他已經放言不可能縫合,可是唐川,完成質量相當的高。
“一定不要成功。”魯光譽根本沒替患者考慮,而是祈禱唐川失敗。
可惜他祈禱沒有實現。
第二道縫合線,唐川的操作依然完美至極。然後第二條傷口,同樣操作一番,還是沒有失誤。
成功。
手術室外,人不禁鼓起掌來,就連外殼和燒傷科的兩名主治醫師,也是如此。
其餘人,甚至幾名護士,也就是看個熱鬧,不明覺厲而已,可是魯光譽和兩名主治醫師,卻知道其中的難度。
他們任何一個人,都沒有把握,甚至他們想都沒想過這種縫合。
皮下縫合就是為了美觀,以後不會留縫合線的疤痕,抗張力一般不會太強,隻不過唐川用了特殊的操作辦法,提高了抗張力。
不止是唐川的操作能力,這種天馬行空的想象力,才是最為重要的。
治病救人,遵守規則很重要,不然的話,容易產生失誤,給病人帶來不必要的痛苦。
但是,在一些時候,也需要不囿於成見,推陳出新,才能更好地救治病人。
魯光譽的臉色很不好看,可是他也說不出什麽,因為唐川成功了。
唐川出了手術室,燒傷患者的家屬,對唐川千恩萬謝。
傷口完美縫合,治療燒傷的把握就很大,患者幾乎是被從鬼門關拉了回來,他們當然感謝唐川。

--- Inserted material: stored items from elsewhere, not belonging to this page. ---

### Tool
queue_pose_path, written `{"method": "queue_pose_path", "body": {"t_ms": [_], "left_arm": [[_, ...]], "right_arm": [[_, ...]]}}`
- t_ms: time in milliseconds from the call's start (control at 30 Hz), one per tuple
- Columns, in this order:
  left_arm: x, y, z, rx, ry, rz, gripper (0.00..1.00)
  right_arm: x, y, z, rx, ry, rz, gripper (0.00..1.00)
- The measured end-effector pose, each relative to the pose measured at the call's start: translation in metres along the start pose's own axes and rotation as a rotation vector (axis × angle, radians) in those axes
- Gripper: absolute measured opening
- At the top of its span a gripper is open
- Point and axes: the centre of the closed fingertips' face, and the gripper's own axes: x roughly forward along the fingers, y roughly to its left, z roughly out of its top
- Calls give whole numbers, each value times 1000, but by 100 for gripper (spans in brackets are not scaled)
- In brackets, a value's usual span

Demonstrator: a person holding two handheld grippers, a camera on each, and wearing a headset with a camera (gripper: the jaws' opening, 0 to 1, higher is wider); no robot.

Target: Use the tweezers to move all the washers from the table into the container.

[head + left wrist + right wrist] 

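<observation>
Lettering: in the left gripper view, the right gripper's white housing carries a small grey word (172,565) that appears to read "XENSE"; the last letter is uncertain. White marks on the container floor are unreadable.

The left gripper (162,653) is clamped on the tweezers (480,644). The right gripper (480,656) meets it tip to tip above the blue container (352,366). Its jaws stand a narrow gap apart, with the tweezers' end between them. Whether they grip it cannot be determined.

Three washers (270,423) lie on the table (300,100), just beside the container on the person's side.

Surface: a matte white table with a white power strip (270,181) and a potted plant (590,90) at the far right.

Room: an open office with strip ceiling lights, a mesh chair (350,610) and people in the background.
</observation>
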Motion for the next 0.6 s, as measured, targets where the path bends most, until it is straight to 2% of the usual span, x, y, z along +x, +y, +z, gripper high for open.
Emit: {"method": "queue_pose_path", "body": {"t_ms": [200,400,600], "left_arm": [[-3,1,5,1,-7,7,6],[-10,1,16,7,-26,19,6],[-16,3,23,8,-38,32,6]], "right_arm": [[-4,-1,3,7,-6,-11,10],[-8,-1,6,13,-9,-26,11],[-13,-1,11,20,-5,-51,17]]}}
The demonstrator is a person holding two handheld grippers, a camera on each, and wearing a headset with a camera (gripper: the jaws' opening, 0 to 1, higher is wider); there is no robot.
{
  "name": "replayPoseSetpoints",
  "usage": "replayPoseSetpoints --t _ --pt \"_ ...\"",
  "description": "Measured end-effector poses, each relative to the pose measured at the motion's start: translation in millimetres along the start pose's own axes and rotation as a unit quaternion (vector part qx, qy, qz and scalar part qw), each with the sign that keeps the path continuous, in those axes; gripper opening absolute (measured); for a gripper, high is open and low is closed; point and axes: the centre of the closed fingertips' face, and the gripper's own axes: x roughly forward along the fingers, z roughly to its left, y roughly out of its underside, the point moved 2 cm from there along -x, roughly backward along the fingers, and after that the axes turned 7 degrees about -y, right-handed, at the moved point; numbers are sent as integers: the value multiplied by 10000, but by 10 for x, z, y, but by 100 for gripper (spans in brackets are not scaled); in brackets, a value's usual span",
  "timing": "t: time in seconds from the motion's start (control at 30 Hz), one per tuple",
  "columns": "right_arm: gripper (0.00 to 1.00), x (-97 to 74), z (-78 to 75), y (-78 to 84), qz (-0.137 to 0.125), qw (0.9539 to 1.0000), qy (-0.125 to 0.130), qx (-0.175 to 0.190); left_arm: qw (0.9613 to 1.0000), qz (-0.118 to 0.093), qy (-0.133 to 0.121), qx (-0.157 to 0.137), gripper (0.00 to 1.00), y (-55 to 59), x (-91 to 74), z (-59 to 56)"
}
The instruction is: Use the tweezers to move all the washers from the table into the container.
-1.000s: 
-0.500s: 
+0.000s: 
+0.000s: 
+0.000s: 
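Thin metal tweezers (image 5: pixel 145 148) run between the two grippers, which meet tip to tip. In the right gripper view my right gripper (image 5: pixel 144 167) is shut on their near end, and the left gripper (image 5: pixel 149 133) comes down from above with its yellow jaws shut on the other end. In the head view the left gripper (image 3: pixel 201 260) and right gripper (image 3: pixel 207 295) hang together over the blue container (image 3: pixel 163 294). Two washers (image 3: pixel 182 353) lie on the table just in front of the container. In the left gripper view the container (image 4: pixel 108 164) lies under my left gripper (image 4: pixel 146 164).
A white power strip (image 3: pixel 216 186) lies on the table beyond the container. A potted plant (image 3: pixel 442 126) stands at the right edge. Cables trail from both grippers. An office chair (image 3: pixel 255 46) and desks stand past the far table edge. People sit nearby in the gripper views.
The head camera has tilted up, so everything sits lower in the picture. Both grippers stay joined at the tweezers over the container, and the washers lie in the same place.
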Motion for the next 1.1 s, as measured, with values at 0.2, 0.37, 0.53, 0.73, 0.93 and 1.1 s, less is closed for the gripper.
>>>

魯光譽的臉上訕訕的,正是他,剛才言之鑿鑿對患者家屬說無法縫合,患者九死一生。
“後生可畏啊。”魯光譽隻能道。
“嗬嗬。”唐川聽到魯光譽的話,隻是幹笑兩聲,他和魯光譽這種人,沒什麽好說的。
在唐川眼裏,可以爭鬥,畢竟周家是豪門,部門主任以上的醫生,很難不依附周家的某些人,然後產生了派別。